"I live for the weird” - Lunatraktors launch exhibition in Waterford's GOMA
Carli Jefferson and Clair Le Couteur. Photo: John Power
Part of the job description of ‘artist’ surely includes a caveat that you will invariably collect a lot of strange objects. Gloves found on the street, bejewelled bras and giant stuffed unicorns are just a fraction of what the Lunatraktors have amassed over the past nine years of performing folk music across the country.

Consisting of Carli Jefferson and Clair Le Couteur, they first met in 2013 in a bar in Prague, where they “secretly fell in love”. It wasn’t until 2017 though, that they finally formed their band, and their relationship. The couple are married, “about two years ago”, because “it was the only way of insuring our van”.
Carli has been dancing since she was four years old. She worked as a clown “for various reasons”. From 2001-2004, she travelled the world with Stomp. Then she worked in Prague for many years, doing “strange gigs” such as tap dancing on cars.

Clair originally did an English degree before going to art school. They then taught English (and “whatever people would pay me to teach”) in Prague. They began to perform music during this time. They did a PhD in installations in museums and became inspired by “all the folk songs that were trapped in museums and no-one’s ever heard them”.
They moved to Ireland for lots of reasons; one being they wanted to retain their European citizenship.
“It felt like a huge theft of our right to travel and work."
Clair worked as a teacher for an art school in the critical history department, however, as she told Waterford News & Star: “They just shut down the entire department. That was the push we needed."

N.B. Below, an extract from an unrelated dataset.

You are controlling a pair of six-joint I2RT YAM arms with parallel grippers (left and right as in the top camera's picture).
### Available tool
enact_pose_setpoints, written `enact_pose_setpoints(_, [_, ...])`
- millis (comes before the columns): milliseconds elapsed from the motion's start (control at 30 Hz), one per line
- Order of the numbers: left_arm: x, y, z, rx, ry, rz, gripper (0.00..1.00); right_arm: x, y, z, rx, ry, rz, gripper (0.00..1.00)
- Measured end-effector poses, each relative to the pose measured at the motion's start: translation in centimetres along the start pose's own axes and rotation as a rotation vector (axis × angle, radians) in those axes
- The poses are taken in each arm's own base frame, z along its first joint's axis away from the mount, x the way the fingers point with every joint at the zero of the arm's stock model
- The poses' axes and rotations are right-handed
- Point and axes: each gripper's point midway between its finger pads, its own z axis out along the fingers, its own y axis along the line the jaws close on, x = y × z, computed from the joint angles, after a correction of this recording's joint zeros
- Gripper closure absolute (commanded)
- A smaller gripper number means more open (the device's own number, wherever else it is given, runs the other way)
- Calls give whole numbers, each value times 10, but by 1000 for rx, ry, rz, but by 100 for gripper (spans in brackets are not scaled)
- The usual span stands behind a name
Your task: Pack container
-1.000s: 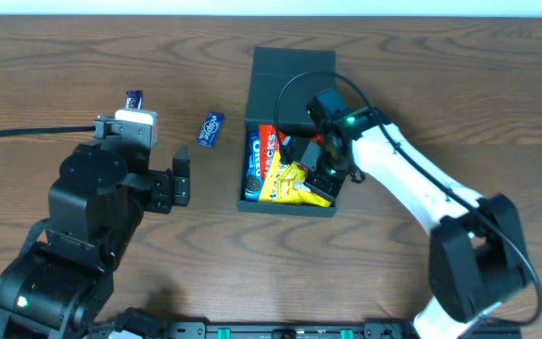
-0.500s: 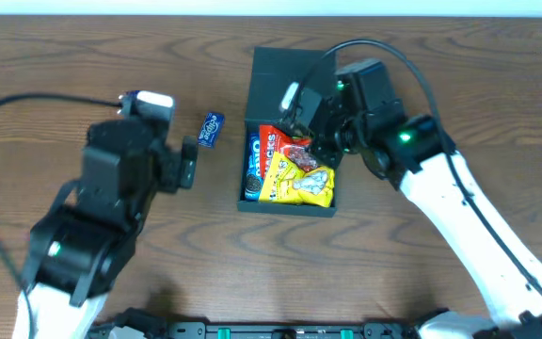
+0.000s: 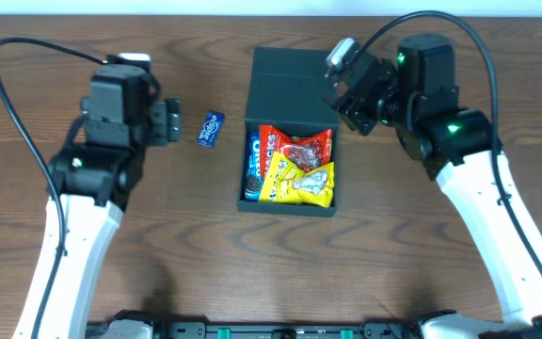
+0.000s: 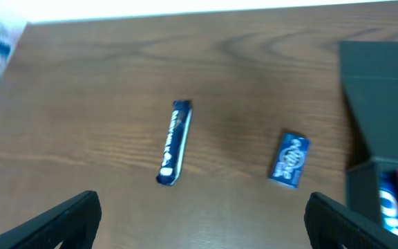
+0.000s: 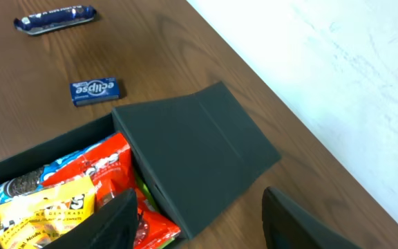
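Note:
The container (image 3: 287,209), a dark teal box, stands mid-table with its flap lid (image 3: 293,85) folded back. Inside lie a red packet (image 3: 301,146), a yellow packet (image 3: 301,185) and a blue cookie packet (image 3: 251,166). My right gripper (image 3: 351,104) hovers over the lid's right side, open and holding nothing. In the right wrist view its fingers (image 5: 112,225) straddle the lid (image 5: 192,149). My left gripper (image 3: 170,121) is open, left of a small blue gum pack (image 3: 211,129). The left wrist view shows that pack (image 4: 290,160) and a long blue bar (image 4: 174,142) ahead of the open gripper (image 4: 202,221).
The table's far edge meets a white wall (image 5: 337,83) just behind the container's lid. A black cable (image 3: 26,56) loops from the left arm over the table's left side. Bare wood lies in front of the container.
My right gripper has risen out of the container toward the back right and opened, leaving the yellow packet inside. The left arm has swung toward the far side, nearer the gum pack.

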Motion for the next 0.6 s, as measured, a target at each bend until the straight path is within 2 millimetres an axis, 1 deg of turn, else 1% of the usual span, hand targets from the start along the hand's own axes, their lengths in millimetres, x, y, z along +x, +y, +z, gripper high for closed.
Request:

Sean Nós singing and dancing is a huge “inspiration” for the couple.
The exhibition itself is 'brightly furious' at the world. It plays with notions of borders and countries with a kite made of flags streaming through the main exhibition room. In the window stands a pig in a suit…I can’t help but be reminded of a certain president.

Carli said: “We took everything out of various cupboards and things locked up in bags, and now we’re putting it into the space and asked, ‘what does it all mean?’”. She continued: “We’re obsessed with making things.”

Cúan Cusack, a local artist and designer, gave their take on the exhibition. They said: “I think the work is connected to mysticism. The sets are from the Lunatractors' music videos and performances. I think their whole world is about trying to find out what a British identity is beyond colonialism. It's interesting to think about what a post-colonial folk world looks like, aesthetically and sonically.”
One of the attendees, Chris, “essentially wandered in off the street.”
He told me: “I’m bamboozled, looking around the place. Its chaotic, its colourful, its gorgeous. I live for the weird.”
The Lunatraktors exhibition " " will run in GOMA until January 24. Admission is free.